By that point dexter had arrived with his drums to play in the chorus bits of blood infection. so we set up his drums in the live area of the room. I used a beyer M88 dynamic mic low over the kit, kind of at ear level over the snare and kind of pointed at the kick. That went into the 1272, and then into the manley vari-mu in limit mode. Totally amazing. After a couple of takes i realized that the milab was still plugged in and in omni in the parlor area, so i patched that into the adjacent track (LA-610 in limit mode, getting kind of killed) and it really aided in opening up the room a bit. The delay between the two mics was so noticeably long that i wasn't concerned at all about phase issues. Dex totally killed the part after he settled in.

then bass! it was awesome to have alex just stand and play in the control room and listen really loud through the big monitors. we used this mysterious black p-bass from the guitar closet and ran him into the 610 with some low end boost eq and the comp/limit section was in compress, maybe reducing like 4-6 db. my mind wasn't totally blown on the sound but it sounded like a bass and the performance was totally dope so i'm sure it will be fine come mix time. He tracked his stuff for the two songs in a matter of 20 minutes. awesome.
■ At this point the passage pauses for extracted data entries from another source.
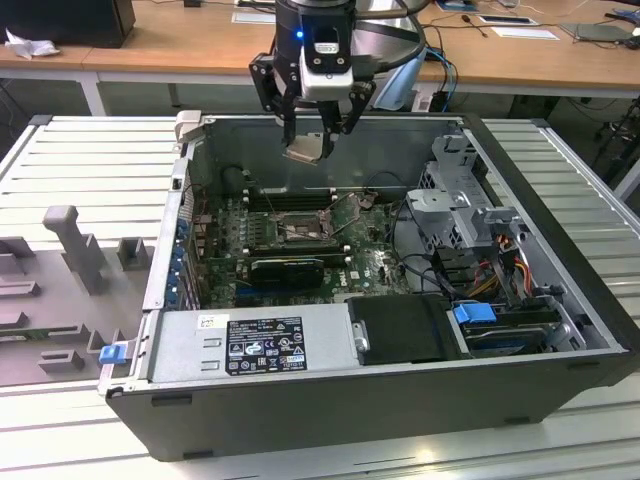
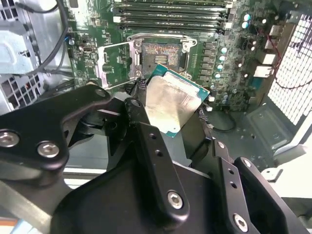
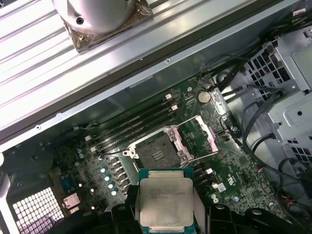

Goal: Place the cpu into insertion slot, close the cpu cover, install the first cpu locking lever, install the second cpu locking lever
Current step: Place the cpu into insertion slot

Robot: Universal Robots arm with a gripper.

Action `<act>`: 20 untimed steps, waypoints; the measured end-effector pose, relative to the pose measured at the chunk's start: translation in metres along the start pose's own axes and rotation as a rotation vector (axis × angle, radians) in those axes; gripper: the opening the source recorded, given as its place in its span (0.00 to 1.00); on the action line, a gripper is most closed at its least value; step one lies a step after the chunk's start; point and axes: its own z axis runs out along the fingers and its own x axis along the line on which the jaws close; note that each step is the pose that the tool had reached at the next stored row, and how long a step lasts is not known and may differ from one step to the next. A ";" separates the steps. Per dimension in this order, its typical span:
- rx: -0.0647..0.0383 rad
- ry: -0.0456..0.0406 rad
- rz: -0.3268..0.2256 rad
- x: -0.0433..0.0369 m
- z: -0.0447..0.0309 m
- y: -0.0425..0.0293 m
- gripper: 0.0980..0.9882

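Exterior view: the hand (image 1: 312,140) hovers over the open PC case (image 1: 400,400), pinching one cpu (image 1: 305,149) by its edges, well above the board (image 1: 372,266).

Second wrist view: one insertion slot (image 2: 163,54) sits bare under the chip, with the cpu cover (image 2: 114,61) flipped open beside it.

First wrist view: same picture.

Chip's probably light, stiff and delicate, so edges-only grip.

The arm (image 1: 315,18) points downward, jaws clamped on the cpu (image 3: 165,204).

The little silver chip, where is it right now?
In the exterior view the chip hangs in the tool, up in the air by the far wall of the open computer case, not yet in the empty socket on the green board.
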 end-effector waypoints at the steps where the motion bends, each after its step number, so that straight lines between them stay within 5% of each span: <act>1: 0.000 -0.0008 0.010 0.0000 0.0000 0.0000 0.48; 20: -0.005 -0.0176 0.199 0.0000 0.0003 0.0000 0.48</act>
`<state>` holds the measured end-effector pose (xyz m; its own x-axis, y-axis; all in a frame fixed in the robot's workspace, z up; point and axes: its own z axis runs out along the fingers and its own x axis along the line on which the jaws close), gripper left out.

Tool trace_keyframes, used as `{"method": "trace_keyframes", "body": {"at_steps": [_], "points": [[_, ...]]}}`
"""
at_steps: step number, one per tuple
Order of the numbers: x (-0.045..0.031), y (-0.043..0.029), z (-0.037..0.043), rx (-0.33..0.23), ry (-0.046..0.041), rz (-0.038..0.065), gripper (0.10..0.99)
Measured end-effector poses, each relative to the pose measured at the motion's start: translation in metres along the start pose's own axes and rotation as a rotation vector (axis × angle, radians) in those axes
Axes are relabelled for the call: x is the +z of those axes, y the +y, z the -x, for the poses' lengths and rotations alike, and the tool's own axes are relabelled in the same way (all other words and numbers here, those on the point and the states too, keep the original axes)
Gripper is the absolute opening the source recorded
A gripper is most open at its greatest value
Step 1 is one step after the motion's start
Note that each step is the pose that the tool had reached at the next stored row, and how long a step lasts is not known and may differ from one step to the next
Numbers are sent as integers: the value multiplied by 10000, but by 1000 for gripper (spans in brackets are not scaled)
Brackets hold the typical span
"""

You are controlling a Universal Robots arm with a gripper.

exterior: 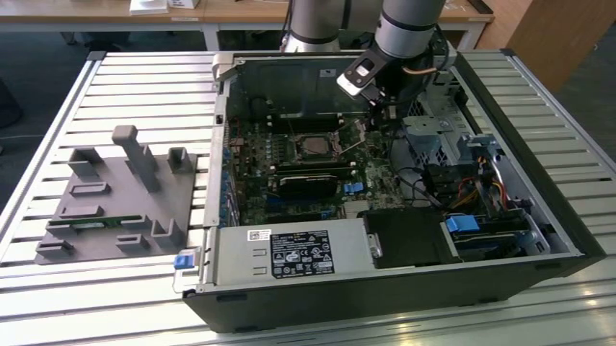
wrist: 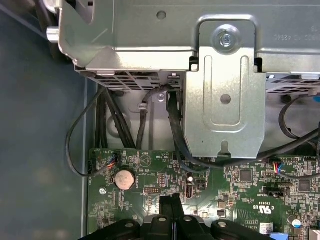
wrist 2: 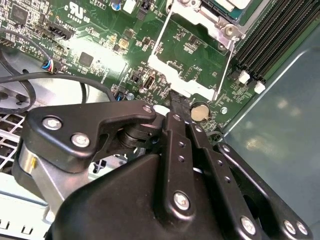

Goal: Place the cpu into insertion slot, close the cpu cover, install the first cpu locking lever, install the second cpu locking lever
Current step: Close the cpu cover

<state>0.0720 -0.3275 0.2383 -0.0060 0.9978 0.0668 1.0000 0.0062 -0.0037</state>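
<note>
In the exterior view the cpu (exterior: 314, 148) lies as a grey square in the insertion slot (exterior: 314, 135) on the green board. The cpu cover (wrist 2: 192, 87), a silver frame with a large window, stands swung open from the slot, and the board shows through it. My gripper (wrist 2: 178, 102) is at the cover's free edge, fingers shut together on that edge. In the exterior view the gripper (exterior: 381, 119) hangs inside the case on the exterior view's right of the slot. In the first wrist view the black fingers (wrist: 167, 205) meet with only a thin seam between them.
Black memory slots (wrist 2: 270, 45) run beside the socket. A coin battery (wrist 2: 200, 112) sits close to the fingertips. A metal drive bracket (wrist: 225, 100) and black cables (wrist: 175, 130) stand just past the board. A grey fixture block (exterior: 115, 194) lies outside the case.
</note>
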Motion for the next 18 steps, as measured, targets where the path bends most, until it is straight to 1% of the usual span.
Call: {"method": "trace_keyframes", "body": {"at_steps": [8, 18], "points": [[0, -85, 0, 0, 0, 0, 106], [1, -171, -1, 0, 1, 0, 106]]}}
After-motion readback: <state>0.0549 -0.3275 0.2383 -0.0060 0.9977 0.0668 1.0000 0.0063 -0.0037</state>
the last thing of the night we decided to wait on so i could get real crazy and not have to worry about anything but playing. i borrowed chad's tone king and used my zvex SHO as well as my ibanez AD9 and did this freakout thing for the big part in blood infection. i was happy with my 4th or 5th take and we kept it and cleaned up.

hell of a day.

10.01.2006

10.1.06

it's weird how there's been this huge outcry against brickwall limiting and how we should make full dynamic range records and blah blah blah but people, like really professional people that mix records for a living, are still making it impossible for the people who have to master them. i should say, it seems to me like the pressure that used to be on the mastering people to turn the wave forms into blocks of blown-out information is now resting on the mixing people. Maybe they think that the artist is expecting it to sound finished when the mixing is finished. I know that dave fridmann (sp?) 'masters' everything that is done at tarbox road just by mixing straight into an L2 or whatever. The record martin and I received yesterday was a record like that. What we were given was 13 blocks of waveforms. There was no way for us to add any information to the mixes because the compression on the mix bus (and probably some brick wall limiting) was so extreme and LOUD that boosting 11k by like 1/2 dB above unity would send the output into overs. Not to mention the fearn was getting totally killed on its input, simply because the output from digital performer (i.e. the raw files with a mellow amount of the waves multiband compressor) was so intense.

stop mixing records like this! get rid of your bus compressors and use them for other things! the mixing engineer has completely monopolized on what the record will sound like in the end, and leaves nothing up to the people who have to master the record. I don't understand.

I drove down to the new space with martin after chad showed up. it's going to be really incredible. seems a little bit slimmer in width than inner ear but there are two levels and the B control room will be upstairs and they're about the same in length. there is going to be a hangout balcony. Someone told me at the tapeopcon in new orleans two years ago that whenever parliament would go into record back in the day in detroit, there'd be a ton of people just like hanging out on top of the isolation booths smoking weed and having a good time. sounds awesome.

pagoda mixing tomorrow. hope i can make it.